Directions ->
Take the data that follows and return it exactly.

Given data ->
◇ ◇ ◇ ◇ ◇ ◇ ◇

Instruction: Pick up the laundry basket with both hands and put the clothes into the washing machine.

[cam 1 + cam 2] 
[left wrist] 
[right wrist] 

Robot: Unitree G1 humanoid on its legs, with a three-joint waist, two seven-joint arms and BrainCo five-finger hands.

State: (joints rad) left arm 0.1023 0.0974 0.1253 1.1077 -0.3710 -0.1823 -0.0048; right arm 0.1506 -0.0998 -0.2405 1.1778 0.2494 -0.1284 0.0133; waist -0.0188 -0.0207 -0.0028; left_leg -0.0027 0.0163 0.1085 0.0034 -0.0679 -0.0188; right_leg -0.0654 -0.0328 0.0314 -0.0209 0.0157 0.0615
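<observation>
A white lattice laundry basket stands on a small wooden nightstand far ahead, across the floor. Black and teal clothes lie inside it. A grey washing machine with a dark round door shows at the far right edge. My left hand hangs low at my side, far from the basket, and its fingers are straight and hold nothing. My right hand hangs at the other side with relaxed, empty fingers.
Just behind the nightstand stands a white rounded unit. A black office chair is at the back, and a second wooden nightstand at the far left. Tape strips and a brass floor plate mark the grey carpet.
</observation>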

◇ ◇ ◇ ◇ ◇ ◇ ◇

Written answer ->
Instruction: Pick up the laundry basket with both hands and put the clothes into the washing machine.

[cam 1 + cam 2] 
[left wrist] 
[right wrist] 

Robot: Unitree G1 humanoid on its legs, with a three-joint waist, two seven-joint arms and BrainCo five-finger hands.

State: (joints rad) left arm 0.1023 0.0974 0.1253 1.1077 -0.3710 -0.1823 -0.0048; right arm 0.1506 -0.0998 -0.2405 1.1778 0.2494 -0.1284 0.0133; waist -0.0188 -0.0207 -0.0028; left_leg -0.0027 0.0163 0.1085 0.0034 -0.0679 -0.0188; right_leg -0.0654 -0.0328 0.0314 -0.0209 0.0157 0.0615
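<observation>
A white lattice laundry basket stands on a small wooden nightstand far ahead, across the floor. Black and teal clothes lie inside it. A grey washing machine with a dark round door shows at the far right edge. My left hand hangs low at my side, far from the basket, and its fingers are straight and hold nothing. My right hand hangs at the other side with relaxed, empty fingers.
Just behind the nightstand stands a white rounded unit. A black office chair is at the back, and a second wooden nightstand at the far left. Tape strips and a brass floor plate mark the grey carpet.
</observation>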

The output above is complete.